Jörn Kabisch Angezapft: Bier auf Wein?Das ist fein
Meine fortwährende Suche nach einem Bier als Essensbegleiter hat mich zu einem speziellen Gemisch geführt: Weinbier. Reinheitsfanatiker bekommen Pelz auf den Zähnen. Warum zum Bacchus sollte man die zwei Welten der alkoholischen Gärung durcheinanderwerfen. Es kann nur einen Grund geben: Weil es schmeckt.

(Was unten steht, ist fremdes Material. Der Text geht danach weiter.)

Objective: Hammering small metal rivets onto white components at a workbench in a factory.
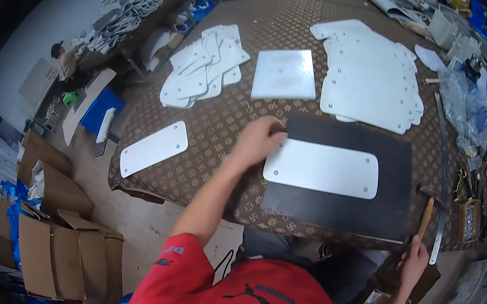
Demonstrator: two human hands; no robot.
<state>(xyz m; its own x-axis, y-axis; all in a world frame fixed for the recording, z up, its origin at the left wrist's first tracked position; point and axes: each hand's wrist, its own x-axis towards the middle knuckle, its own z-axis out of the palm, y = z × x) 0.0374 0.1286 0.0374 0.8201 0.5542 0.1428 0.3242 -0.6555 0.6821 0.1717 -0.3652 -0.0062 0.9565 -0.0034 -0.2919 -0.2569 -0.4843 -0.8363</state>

In den USA wird schon seit einigen Jahren mit Wein-Bier-Hybriden experimentiert, hierzulande steckt die Disziplin noch in den Anfängen. Streng genommen handelt es sich um ein Fruchtbier, wie es vor allem in Belgien eine lange Tradition hat. Kriek oder Lambic wird dort klassisch unter Zusatz von Kirschsaft gebraut, es gibt aber auch Varianten mit Mango, Pfirsich, Grapefruit oder Zitrone. Warum also nicht auch mal Trauben? Wichtig dabei ist aber: Wein und Bier werden nicht einfach vermischt, sondern Most und Würze miteinander vermengt, bevor es in die Gärung geht.
Dominik Pietsch und Joachim Amrhein sind zwei noch junge Vögel in der Bierszene. Sie haben 2017 ihre Brauerei in Frankfurt am Main aufgemacht, und nicht nur, weil sie so neu sind, den Namen „Flügge“ ausgewählt. Immer wieder erste Flüge zu wagen ist das Konzept, das Ergebnis sind experimentierfreudige, wilde Biere. Pietsch und Amrhein brauen mit alten Bauernhefen, geben Früchte ins Bier, arbeiten mit ungewöhnlichen Malzen. Passend zum Namen zieren Vogel-Pastelle ihre Etiketten.
Ihr Hybrid heißt Sieke & Ole. Grundlage ist ein leichter Sud, wie er auch für Sauerbier nach Berliner-Weiße-Art angerührt wird. Das ist schon ein Hinweis: Malz wird es kaum im Geschmacksbild geben. Als Wein hat das Flügge-Duo einen sogenannten Orange gegeben. Dafür wird der Most einige Zeit auf der Maische aus den Traubenschalen stehen gelassen. Das gibt Weißwein eine tiefere Farbe. Außerdem werden mehr Tannine extrahiert, was ihn etwas schwerer schmecken lässt.
Ich schenke den Hybrid gleich in ein Weinglas – eine gute Wahl. Es schäumt ein bisschen, dann präsentiert sich, was man als Naturwein identifizieren würde: trübes Goldgelb, aus dem es leicht perlt. Nach dem Bierigen muss ich lange suchen. Es steckt nicht im Geruch: etwas pfeffrig, dezenter Rosmarin, sehr weinig. Und auch nicht auf der Zunge: trocken, ebenfalls pfeffrig, ein wenig an Ananas erinnernd, aber sauer wie eine Berliner Weiße. Erst hintenraus kommt es – mit einer leichten Bitterkeit am Gaumen.
Sieke & Ole, Brauerei Flügge,
8 % vol.
Zum Essen passt das. Ich bekomme sofort Appetit auf Spargel. Erst einmal liegen aber zwei Fläschchen für einen anderen Anlass im Keller. Ich lasse sie an Silvester ploppen.